Exercise aim: Every line of the data below should be retyped exactly.

Supplied material:
.....

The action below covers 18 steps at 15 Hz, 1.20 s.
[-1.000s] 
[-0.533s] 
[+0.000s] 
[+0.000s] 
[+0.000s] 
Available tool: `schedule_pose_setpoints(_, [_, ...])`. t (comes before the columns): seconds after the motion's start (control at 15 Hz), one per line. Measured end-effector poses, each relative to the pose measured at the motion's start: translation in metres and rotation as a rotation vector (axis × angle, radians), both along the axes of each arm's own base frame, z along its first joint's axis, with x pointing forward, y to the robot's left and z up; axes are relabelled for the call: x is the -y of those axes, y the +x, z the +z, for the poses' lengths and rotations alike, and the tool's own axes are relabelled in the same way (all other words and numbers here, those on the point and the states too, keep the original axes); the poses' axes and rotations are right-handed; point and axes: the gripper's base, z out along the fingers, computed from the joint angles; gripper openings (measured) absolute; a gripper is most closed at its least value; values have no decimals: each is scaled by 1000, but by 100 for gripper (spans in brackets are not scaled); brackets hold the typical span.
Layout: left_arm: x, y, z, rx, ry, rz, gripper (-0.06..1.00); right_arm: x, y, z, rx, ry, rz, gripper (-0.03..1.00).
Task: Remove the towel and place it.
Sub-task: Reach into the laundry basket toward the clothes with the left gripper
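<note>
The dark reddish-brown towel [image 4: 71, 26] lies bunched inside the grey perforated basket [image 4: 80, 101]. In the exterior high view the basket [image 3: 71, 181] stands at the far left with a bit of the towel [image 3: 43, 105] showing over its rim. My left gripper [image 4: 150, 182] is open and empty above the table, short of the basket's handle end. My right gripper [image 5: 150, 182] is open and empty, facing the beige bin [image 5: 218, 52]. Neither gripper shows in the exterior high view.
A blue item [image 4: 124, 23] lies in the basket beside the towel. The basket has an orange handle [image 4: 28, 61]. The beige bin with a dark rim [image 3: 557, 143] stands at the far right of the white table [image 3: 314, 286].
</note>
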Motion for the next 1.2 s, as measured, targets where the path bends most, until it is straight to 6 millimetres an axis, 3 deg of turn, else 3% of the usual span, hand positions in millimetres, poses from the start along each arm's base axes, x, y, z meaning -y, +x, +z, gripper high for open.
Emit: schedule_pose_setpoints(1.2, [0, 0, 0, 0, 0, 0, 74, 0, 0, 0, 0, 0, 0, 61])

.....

Answer space:
The action below covers 18 steps at 15 Hz, 1.20 s.
[-1.000s] 
[-0.533s] 
[+0.000s] 
[+0.000s] 
[+0.000s] 
Available tool: `schedule_pose_setpoints(_, [_, ...])`. t (comes before the columns): seconds after the motion's start (control at 15 Hz), one per line. Measured end-effector poses, each relative to the pose measured at the motion's start: translation in metres and rotation as a rotation vector (axis × angle, radians), both along the axes of each arm's own base frame, z along its first joint's axis, with x pointing forward, y to the robot's left and z up; axes are relabelled for the call: x is the -y of those axes, y the +x, z the +z, for the poses' lengths and rotations alike, and the tool's own axes are relabelled in the same way (all other words and numbers here, those on the point and the states too, keep the original axes); the poses' axes and rotations are right-handed; point and axes: the gripper's base, z out along the fingers, computed from the joint angles; gripper openings (measured) absolute; a gripper is most closed at its least value; values have no decimals: each is scaled by 1000, but by 100 for gripper (spans in brackets are not scaled); brackets hold the typical span.
Layout: left_arm: x, y, z, rx, ry, rz, gripper (-0.06..1.00); right_arm: x, y, z, rx, ry, rz, gripper (-0.03..1.00).
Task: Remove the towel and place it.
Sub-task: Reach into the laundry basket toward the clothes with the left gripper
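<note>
The dark reddish-brown towel [image 4: 71, 26] lies bunched inside the grey perforated basket [image 4: 80, 101]. In the exterior high view the basket [image 3: 71, 181] stands at the far left with a bit of the towel [image 3: 43, 105] showing over its rim. My left gripper [image 4: 150, 182] is open and empty above the table, short of the basket's handle end. My right gripper [image 5: 150, 182] is open and empty, facing the beige bin [image 5: 218, 52]. Neither gripper shows in the exterior high view.
A blue item [image 4: 124, 23] lies in the basket beside the towel. The basket has an orange handle [image 4: 28, 61]. The beige bin with a dark rim [image 3: 557, 143] stands at the far right of the white table [image 3: 314, 286].
</note>
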Motion for the next 1.2 s, as measured, targets where the path bends most, until it is straight to 6 millimetres an axis, 3 deg of turn, else 3% of the usual span, hand positions in millimetres, poses from the start along each arm's base axes, x, y, z meaning -y, +x, +z, gripper high for open.
Emit: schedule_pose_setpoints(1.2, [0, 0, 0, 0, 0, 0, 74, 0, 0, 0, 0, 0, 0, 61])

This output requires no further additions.